In order to solve the above technical problems, embodiments of the present invention provide a taste adjustment method and apparatus, a storage medium, and an electronic apparatus. Fig. 1 shows a flow chart of a taste adjustment method according to an embodiment of the invention. As shown in fig. 1, the method may include the following steps S101 to S103:
step S101, receiving a taste adjusting instruction; wherein, the adjusting instruction carries a composite taste index for adjusting the taste;
step S102, determining a plurality of single indexes corresponding to the composite taste index according to the composite taste index;
step S103, adjusting the taste according to each single index in the plurality of single indexes.
According to the embodiment of the invention, several single indexes can be adjusted at the same time through one compound taste index, so that complicated adjusting steps are avoided, and the taste adjusting efficiency is improved.
The composite taste index related to the embodiment of the invention can comprise the tastes of sour, sweet, bitter and salty, can also comprise the tastes of crisp, soft and soft, and the like, or can also comprise the maturity of dishes, dietetic information and the like, as long as the index related to the tastes can be counted. For example, the expression form of the composite taste index is sour and hot, sweet and hot, crisp and hot, soft and sweet, spicy and fully cooked and the like.

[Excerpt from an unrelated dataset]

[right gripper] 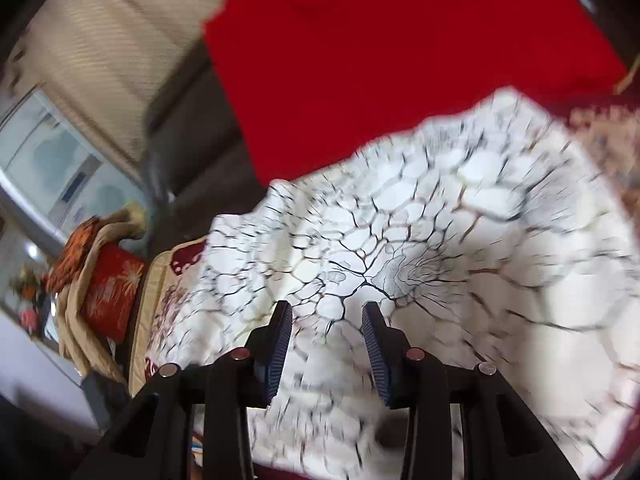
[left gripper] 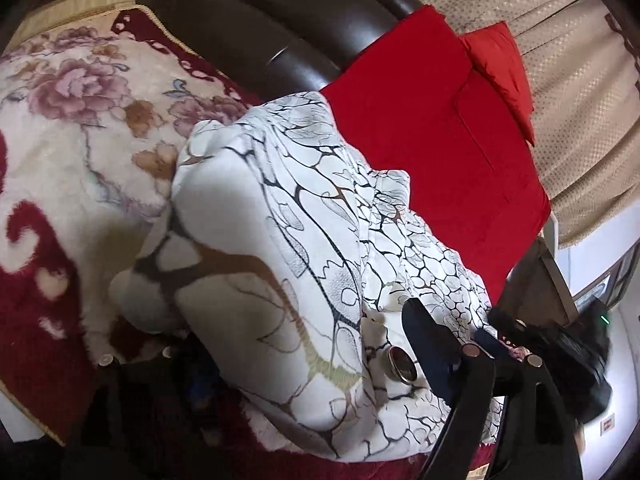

In an alternative embodiment of the present invention, the composite taste index may include an object and an object value, and each of the plurality of single indexes may include a parameter and a parameter value, so that step S102 determines the plurality of single indexes corresponding to the composite taste index according to the composite taste index, specifically, the plurality of single indexes corresponding to the object of the composite taste index may be determined according to the object of the composite taste index, and the parameter values of the plurality of single indexes corresponding to the object of the composite taste index may be determined according to the object value of the composite taste index. Further, in step S103, the taste is adjusted according to each of the plurality of single indexes, specifically, the taste is adjusted according to the parameter and the parameter value of each of the plurality of single indexes. The embodiment of the invention can specifically adjust the taste according to the parameters and parameter values of each single index in a plurality of single indexes, can realize accurate adjustment, and better meets the requirements of users on taste adjustment.
For example, the composite taste index is sour and hot medium, wherein sour and hot are the object, and medium is the object value, so that the single indexes corresponding to the sour and hot medium of the composite taste index are 3 ml of sour and 3 g of hot; if the composite taste index is high sour and hot, the single indexes corresponding to the composite taste index high sour and hot can be determined to be 10 milliliters of sour and 10 grams of hot; if the composite taste index is sour and hot 6, the single indexes corresponding to the composite taste index of sour and hot 6 can be determined to be 5 milliliters of sour and 5 grams of hot; if the composite taste index is sour and hot 10, the single index corresponding to the composite taste index of sour and hot 10 can be determined to be sour 10 ml and hot 10 g; and if the composite taste index is spicy and full-cooked, the corresponding single indexes are 2 g of pepper, 3 g of pepper, 30 minutes of cooking time and the like. It should be noted that the examples are only illustrative and do not limit the embodiments of the present invention.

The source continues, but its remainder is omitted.